Date of Award

January 2019

Document Type

Thesis

Degree Name

Master of Science (MS)

Department

Chemical Engineering

First Advisor

Michael D. Mann

Abstract

Freshwater availability is increasingly becoming a concern for various parts of the world. Seawater desalination is becoming more commonplace as a source for freshwater in water-stressed regions such as California and the Middle East. Reverse osmosis is the most commonly employed technology for seawater desalination thanks to its ability to operate at a large scale, producing freshwater from seawater with relative ease. There are other sources of water which need to be desalinated, however, which reverse osmosis systems cannot effectively treat.

Unconventional oil and gas extraction, commonly known as fracking, produces vast amounts of wastewater with high TDS levels (approximately 100,000-300,000 mg/L) and dissolved organics, known as produced water, which cannot be effectively treated by conventional desalination technologies. Supercritical water desalination is currently being explored as a solution produced water desalination. Supercritical water desalination takes advantage of waters unique properties beyond its critical pressure and temperature which result in substantially lower solubility for inorganic salts.

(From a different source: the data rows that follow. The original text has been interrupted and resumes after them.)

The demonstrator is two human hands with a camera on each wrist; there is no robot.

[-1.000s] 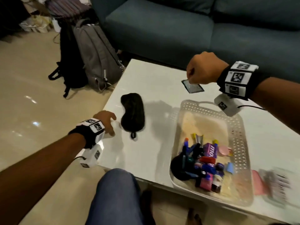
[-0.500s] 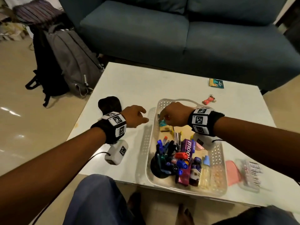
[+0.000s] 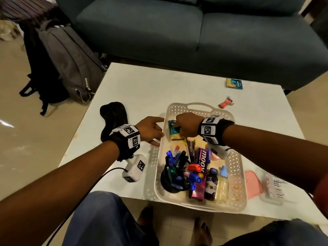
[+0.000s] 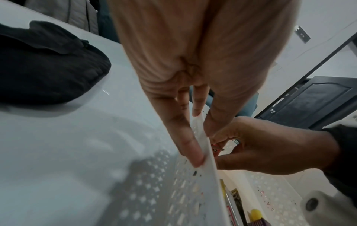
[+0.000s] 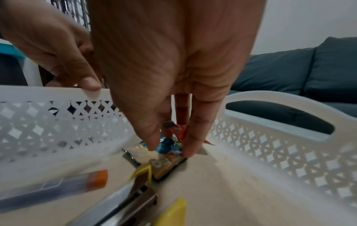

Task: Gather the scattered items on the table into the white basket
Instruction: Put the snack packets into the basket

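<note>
Inside the white basket (image 3: 237,158), at the table's (image 3: 142,86) near edge, the right hand (image 3: 186,126) pinches a blue packet (image 3: 173,129); the left hand (image 3: 149,130) grips its left rim. A black sock (image 3: 113,114) lies left; two wrappers (image 3: 225,102) sit toward the far right corner.

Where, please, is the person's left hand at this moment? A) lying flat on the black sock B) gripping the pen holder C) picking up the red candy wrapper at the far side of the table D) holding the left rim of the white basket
D: the left hand has its fingers on either side of the left rim of the white basket, apart from the black sock.
</note>
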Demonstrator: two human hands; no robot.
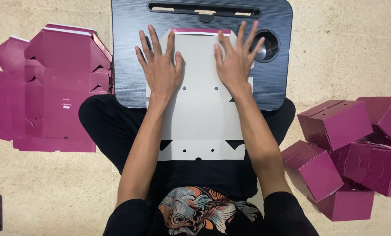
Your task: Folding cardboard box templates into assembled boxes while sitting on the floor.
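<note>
Palms down, your left hand (pixel 160 65) and right hand (pixel 237 59) both press flat on the unfolded white cardboard blank (pixel 199 126), fingers spread wide and straight, each grip fully open and closed on nothing. That blank lies half on the black lap desk (pixel 125 52), its near end hanging off the desk over your crossed legs. Left of the desk sits a stack of flat magenta blanks (pixel 51 87) on the floor, and right of it a heap of folded magenta boxes (pixel 348 148).

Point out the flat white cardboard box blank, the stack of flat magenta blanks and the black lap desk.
Flat white cardboard box blank (pixel 199 118), head view: bare middle panel between the forearms.
Stack of flat magenta blanks (pixel 55 91), head view: top sheet's centre.
Black lap desk (pixel 127 57), head view: bare left surface.
</note>
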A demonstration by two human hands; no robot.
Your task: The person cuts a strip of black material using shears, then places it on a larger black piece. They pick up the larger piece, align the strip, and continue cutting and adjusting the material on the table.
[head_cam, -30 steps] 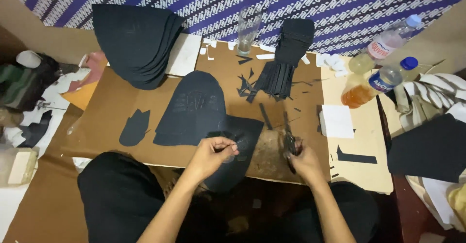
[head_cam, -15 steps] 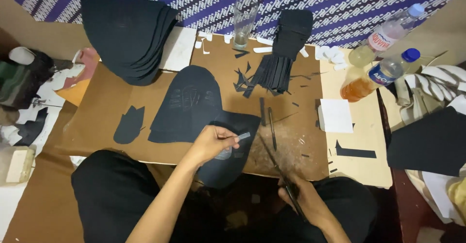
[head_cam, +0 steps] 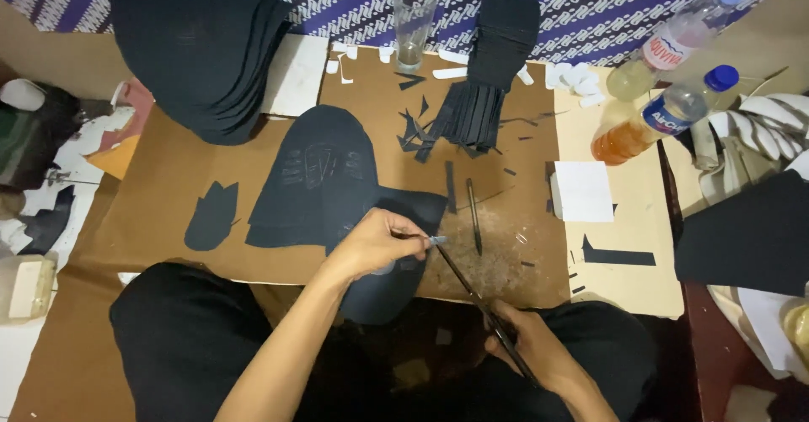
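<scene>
A dark cutout (head_cam: 211,216) lies left of the brown board's (head_cam: 168,161) large dark sheet (head_cam: 316,182). At that sheet's lower right edge, the left hand (head_cam: 375,241) is pinched on a small grey piece (head_cam: 437,240). Right of it, a long dark blade (head_cam: 472,291) is gripped by the closed right hand (head_cam: 527,350). A pen (head_cam: 474,216) and scraps (head_cam: 514,169) crowd the board beyond.

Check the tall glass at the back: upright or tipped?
Upright. The tall glass stands on its base on the brown board, rim up.

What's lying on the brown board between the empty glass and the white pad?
In the head view, between the glass and the white pad lies a fanned stack of dark strips, with small dark scraps around it.
</scene>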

Designing a supercritical desalination system requires extensive knowledge of fluid properties as well as salt solubilities across a wide temperature and pressure range. Obtaining this information experimentally is expensive and time-consuming. Utilizing a high fidelity model to produce key system properties can improve desalination system design in an efficient manner.

This research aims to evaluate various concentration models, and thus their underlying formulation methods, and determine which model yields the most accurate concentration results for a produced water sample across the temperature range 25-450 °C at 240 bar. It is hypothesized that an empirically-derived model will outperform a conventional thermodynamic-based model for concentration determination at these elevated conditions.

This research was accomplished by comparing the predicted concentrations of a NaCl-H2O solution produced by the concentration models: HSC, PHREEQC, AspenPlus, and SoWat to experimental data across the aforementioned process conditions. The predicted NaCl concentration produced by each model was evaluated to determine its ability to accurately predict concentration at elevated conditions.

The empirically-derived SoWat model predicted NaCl concentration curve outperformed the concentration curves produced HSC, PHREEQC, and AspenPlus when comparing with experimental data. This model can be confidently utilized to develop a supercritical water desalination system as its predicted results are accurate. The employment of a high fidelity model such as SoWat will drastically reduce the cost and time required to develop an effective supercritical water desalination system.